Word for word and without images, reproduce the listing that follows.

** SUPPLIED DATA follows **

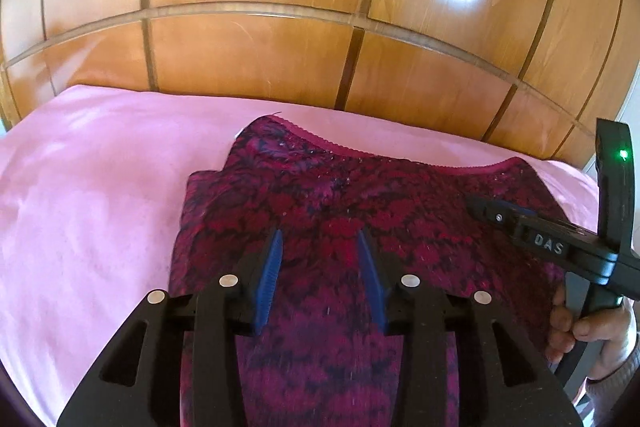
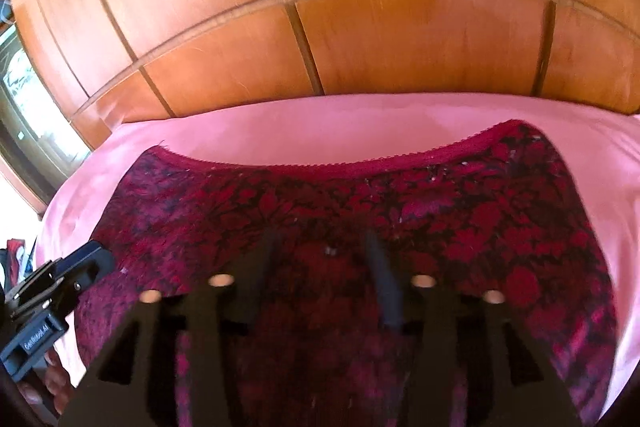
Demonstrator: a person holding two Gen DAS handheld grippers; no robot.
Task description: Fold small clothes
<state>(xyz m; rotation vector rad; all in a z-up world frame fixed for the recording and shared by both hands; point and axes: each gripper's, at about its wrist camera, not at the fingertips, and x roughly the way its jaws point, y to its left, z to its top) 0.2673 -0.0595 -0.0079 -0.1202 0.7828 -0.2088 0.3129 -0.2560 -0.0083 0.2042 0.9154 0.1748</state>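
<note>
A small magenta and dark red floral garment (image 1: 340, 195) with a scalloped pink trim along its far edge lies flat on the pink sheet (image 1: 88, 195). My left gripper (image 1: 320, 231) hovers over the garment's middle, its blue pads (image 1: 269, 279) apart with only cloth beneath them. In the right wrist view, which is blurred, the same garment (image 2: 420, 211) spreads wide, and my right gripper (image 2: 320, 237) stands open above it. The right gripper (image 1: 492, 213) also shows at the garment's right side, and the left gripper (image 2: 96, 259) at its left edge.
Glossy wooden panels (image 1: 260, 59) rise right behind the far edge of the pink sheet (image 2: 320, 131). A person's hand (image 1: 572, 323) grips the right tool's handle. A window (image 2: 20, 87) and some dark items (image 2: 16, 255) sit at the far left.
</note>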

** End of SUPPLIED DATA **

• [TASK SOLUTION]
Demonstrator: a person holding two Gen DAS handheld grippers; no robot.
Task description: Fold small clothes
<state>(xyz m; rotation vector rad; all in a z-up world frame fixed for the recording and shared by both hands; point and axes: each gripper's, at about its wrist camera, not at the fingertips, and x roughly the way its jaws point, y to its left, z to its top) 0.2673 -0.0595 -0.0079 -0.1202 0.7828 -0.2088 0.3129 -0.2560 -0.0083 0.2042 0.9154 0.1748</state>
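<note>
A small magenta and dark red floral garment (image 1: 340, 195) with a scalloped pink trim along its far edge lies flat on the pink sheet (image 1: 88, 195). My left gripper (image 1: 320, 231) hovers over the garment's middle, its blue pads (image 1: 269, 279) apart with only cloth beneath them. In the right wrist view, which is blurred, the same garment (image 2: 420, 211) spreads wide, and my right gripper (image 2: 320, 237) stands open above it. The right gripper (image 1: 492, 213) also shows at the garment's right side, and the left gripper (image 2: 96, 259) at its left edge.
Glossy wooden panels (image 1: 260, 59) rise right behind the far edge of the pink sheet (image 2: 320, 131). A person's hand (image 1: 572, 323) grips the right tool's handle. A window (image 2: 20, 87) and some dark items (image 2: 16, 255) sit at the far left.
</note>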

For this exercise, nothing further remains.